Only the lines below between the ones containing "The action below" and "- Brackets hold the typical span", inclusive, are to be reproduced, each exactly as it stands.

(Source material)

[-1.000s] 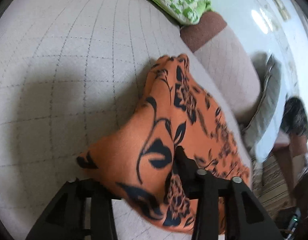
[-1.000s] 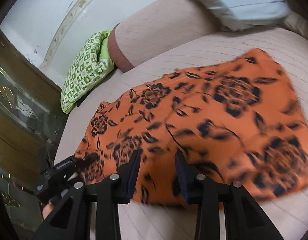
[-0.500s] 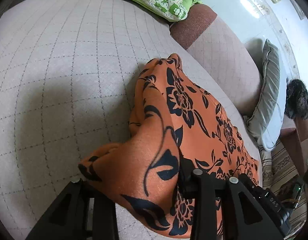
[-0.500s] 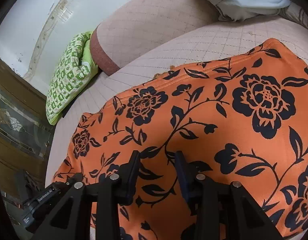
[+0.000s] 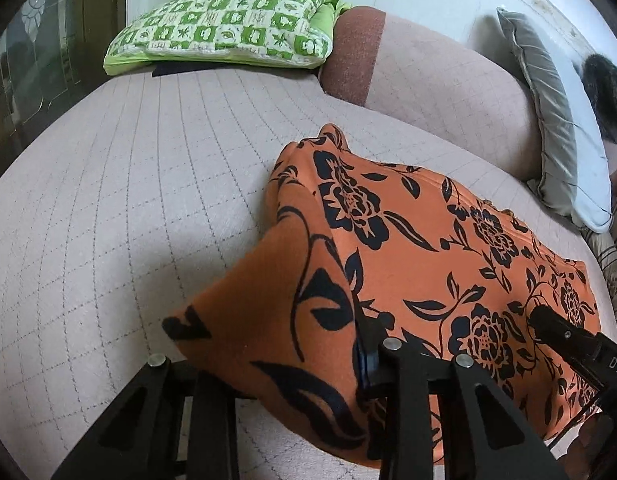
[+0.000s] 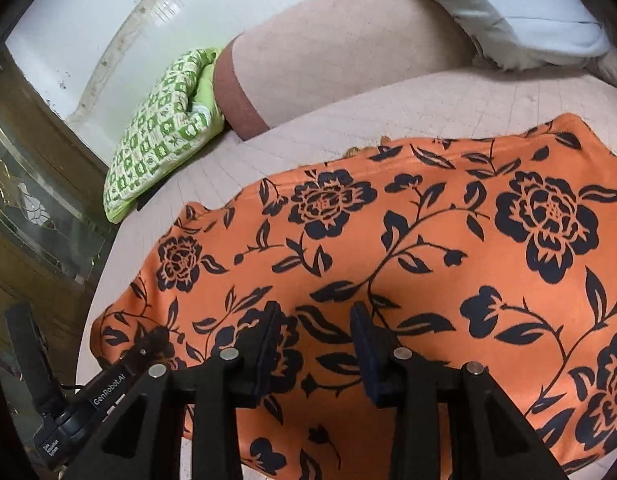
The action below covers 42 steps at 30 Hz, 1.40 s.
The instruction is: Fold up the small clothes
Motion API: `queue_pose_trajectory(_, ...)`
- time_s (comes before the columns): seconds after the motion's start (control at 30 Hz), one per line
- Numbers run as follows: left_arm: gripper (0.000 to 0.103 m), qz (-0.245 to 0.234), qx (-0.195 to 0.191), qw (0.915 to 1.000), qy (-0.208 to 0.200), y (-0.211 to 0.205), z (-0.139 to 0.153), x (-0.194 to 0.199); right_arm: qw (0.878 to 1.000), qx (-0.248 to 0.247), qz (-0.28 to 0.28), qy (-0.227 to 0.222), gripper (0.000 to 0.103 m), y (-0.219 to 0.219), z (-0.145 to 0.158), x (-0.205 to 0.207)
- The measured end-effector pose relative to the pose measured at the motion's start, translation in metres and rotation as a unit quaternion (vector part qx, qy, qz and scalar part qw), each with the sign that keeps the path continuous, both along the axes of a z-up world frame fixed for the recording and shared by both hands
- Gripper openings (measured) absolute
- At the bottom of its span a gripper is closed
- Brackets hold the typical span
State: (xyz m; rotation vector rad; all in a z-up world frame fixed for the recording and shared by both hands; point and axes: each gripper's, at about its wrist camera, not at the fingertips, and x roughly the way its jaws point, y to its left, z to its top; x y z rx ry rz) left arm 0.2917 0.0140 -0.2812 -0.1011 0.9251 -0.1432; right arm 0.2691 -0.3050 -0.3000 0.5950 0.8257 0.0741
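Observation:
An orange garment with black flowers (image 5: pixel 420 248) lies on a pale quilted sofa seat (image 5: pixel 128 200). My left gripper (image 5: pixel 284 360) is shut on the garment's near left corner, which is lifted and draped over the jaws. In the right wrist view the garment (image 6: pixel 408 248) spreads wide and flat. My right gripper (image 6: pixel 312 344) sits low over the garment's near edge with a gap between the jaws; cloth shows between them and I cannot tell if it is pinched. The right gripper's body shows in the left wrist view (image 5: pixel 568 340).
A green and white checked pillow (image 5: pixel 228 32) lies at the far end of the seat by a brown-banded backrest (image 5: pixel 428 80). A grey and white cushion (image 5: pixel 556 120) leans at the right. A glass-fronted wooden cabinet (image 6: pixel 24 216) stands beyond the seat's left edge.
Both grippers have moved forward over the seat with the garment. The garment now lies more spread and flatter. The left corner stays lifted in my left gripper.

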Motion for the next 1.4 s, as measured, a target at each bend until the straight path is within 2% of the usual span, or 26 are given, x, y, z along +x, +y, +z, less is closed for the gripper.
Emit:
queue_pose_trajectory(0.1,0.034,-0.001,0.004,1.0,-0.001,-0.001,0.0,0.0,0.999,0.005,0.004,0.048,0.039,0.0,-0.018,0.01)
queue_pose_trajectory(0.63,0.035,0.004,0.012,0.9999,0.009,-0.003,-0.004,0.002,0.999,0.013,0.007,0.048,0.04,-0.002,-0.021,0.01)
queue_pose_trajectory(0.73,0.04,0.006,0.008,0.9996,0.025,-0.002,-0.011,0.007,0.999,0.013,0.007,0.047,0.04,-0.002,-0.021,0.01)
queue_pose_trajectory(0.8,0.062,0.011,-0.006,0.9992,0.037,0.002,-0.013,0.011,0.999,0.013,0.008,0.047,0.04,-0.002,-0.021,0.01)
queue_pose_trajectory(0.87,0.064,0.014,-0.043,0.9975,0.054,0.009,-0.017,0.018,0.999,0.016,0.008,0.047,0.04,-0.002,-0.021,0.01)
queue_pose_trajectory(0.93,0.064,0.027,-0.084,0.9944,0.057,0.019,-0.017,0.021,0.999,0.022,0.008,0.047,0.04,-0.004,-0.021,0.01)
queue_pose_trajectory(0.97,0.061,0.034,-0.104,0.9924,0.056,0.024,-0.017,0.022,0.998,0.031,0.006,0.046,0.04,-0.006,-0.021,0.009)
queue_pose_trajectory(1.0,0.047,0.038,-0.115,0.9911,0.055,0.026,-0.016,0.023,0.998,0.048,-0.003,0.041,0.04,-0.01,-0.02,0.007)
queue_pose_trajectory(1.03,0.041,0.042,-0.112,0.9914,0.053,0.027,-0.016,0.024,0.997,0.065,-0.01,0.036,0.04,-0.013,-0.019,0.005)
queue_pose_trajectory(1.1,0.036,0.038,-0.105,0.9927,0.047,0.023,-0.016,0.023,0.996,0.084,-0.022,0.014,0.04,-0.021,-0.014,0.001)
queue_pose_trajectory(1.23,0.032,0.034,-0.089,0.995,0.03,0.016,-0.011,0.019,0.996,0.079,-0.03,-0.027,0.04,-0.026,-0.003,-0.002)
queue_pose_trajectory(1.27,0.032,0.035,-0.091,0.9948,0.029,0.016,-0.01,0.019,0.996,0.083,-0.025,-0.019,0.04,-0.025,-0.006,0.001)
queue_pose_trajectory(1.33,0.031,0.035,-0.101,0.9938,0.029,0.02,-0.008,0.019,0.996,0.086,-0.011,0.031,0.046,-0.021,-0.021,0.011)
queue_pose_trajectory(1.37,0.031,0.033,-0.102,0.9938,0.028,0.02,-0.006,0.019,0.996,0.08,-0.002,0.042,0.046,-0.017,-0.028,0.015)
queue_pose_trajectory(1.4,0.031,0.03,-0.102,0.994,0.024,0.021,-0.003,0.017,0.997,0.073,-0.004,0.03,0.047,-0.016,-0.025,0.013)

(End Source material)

=== Task response ===
The action below covers 42 steps at 30 Hz, 1.40 s.
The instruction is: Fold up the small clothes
Motion API: `queue_pose_trajectory(_, ...)`
- time_s (comes before the columns): seconds after the motion's start (control at 30 Hz), one per line
- Numbers run as follows: left_arm: gripper (0.000 to 0.103 m), qz (-0.245 to 0.234), qx (-0.195 to 0.191), qw (0.915 to 1.000), qy (-0.208 to 0.200), y (-0.211 to 0.205), z (-0.139 to 0.153), x (-0.194 to 0.199); right_arm: qw (0.878 to 1.000), qx (-0.248 to 0.247), qz (-0.28 to 0.28), qy (-0.227 to 0.222), gripper (0.000 to 0.103 m), y (-0.219 to 0.219), z (-0.145 to 0.158), x (-0.205 to 0.207)
- The measured end-effector pose relative to the pose measured at the motion's start, translation in metres and rotation as a unit quaternion (vector part qx, qy, qz and scalar part qw), each with the sign that keeps the path continuous, both along the axes of a z-up world frame fixed for the recording and shared by both hands
- Gripper openings (measured) absolute
- At the bottom of its span a gripper is closed
- Brackets hold the typical span

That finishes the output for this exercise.